- [What you are asked to do]:
When you reach the line with "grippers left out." in the listing below, transcribe it and each line after it up to and including the line with "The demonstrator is", exactly and with nothing else.

- [Data excerpt]:
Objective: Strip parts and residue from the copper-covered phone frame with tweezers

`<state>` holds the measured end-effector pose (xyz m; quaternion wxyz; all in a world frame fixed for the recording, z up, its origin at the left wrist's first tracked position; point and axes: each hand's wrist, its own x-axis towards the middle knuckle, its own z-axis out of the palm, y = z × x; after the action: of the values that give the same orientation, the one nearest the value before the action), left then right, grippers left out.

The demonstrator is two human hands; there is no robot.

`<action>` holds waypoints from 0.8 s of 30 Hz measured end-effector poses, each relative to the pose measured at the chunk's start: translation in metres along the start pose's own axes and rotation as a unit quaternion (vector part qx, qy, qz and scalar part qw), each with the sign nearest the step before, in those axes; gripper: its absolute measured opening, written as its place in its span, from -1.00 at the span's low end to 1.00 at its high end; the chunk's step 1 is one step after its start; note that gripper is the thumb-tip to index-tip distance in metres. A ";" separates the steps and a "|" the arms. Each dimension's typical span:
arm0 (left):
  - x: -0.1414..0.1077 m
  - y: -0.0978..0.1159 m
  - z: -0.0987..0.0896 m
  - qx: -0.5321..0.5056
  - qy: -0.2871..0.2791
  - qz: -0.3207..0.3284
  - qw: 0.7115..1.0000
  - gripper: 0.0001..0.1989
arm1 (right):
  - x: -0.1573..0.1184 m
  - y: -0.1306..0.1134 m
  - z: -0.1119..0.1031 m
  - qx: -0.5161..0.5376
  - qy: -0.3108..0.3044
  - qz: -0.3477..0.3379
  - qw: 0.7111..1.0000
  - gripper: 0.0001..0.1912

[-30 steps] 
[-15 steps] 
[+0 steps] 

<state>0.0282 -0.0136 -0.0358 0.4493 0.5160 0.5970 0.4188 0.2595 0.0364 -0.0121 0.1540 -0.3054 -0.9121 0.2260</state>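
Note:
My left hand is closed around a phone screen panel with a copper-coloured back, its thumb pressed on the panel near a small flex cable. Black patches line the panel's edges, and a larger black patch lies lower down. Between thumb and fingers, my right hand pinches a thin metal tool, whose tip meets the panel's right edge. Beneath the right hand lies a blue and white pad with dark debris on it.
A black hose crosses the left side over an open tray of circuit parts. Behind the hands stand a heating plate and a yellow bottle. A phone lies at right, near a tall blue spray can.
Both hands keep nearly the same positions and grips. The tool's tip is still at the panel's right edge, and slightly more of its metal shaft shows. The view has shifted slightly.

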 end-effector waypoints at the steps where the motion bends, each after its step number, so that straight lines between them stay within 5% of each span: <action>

- [Solved exercise]:
`<state>` holds the measured end-effector pose (xyz m; quaternion wxyz; all in a world frame fixed for the recording, z up, its origin at the left wrist's first tracked position; point and axes: each hand's wrist, its own x-axis towards the middle knuckle, its own z-axis out of the palm, y = z × x; after the action: of the values that give the same orientation, the one nearest the value before the action), left then right, grippers left out.

The demonstrator is two human hands; there is no robot.

The full answer has been given.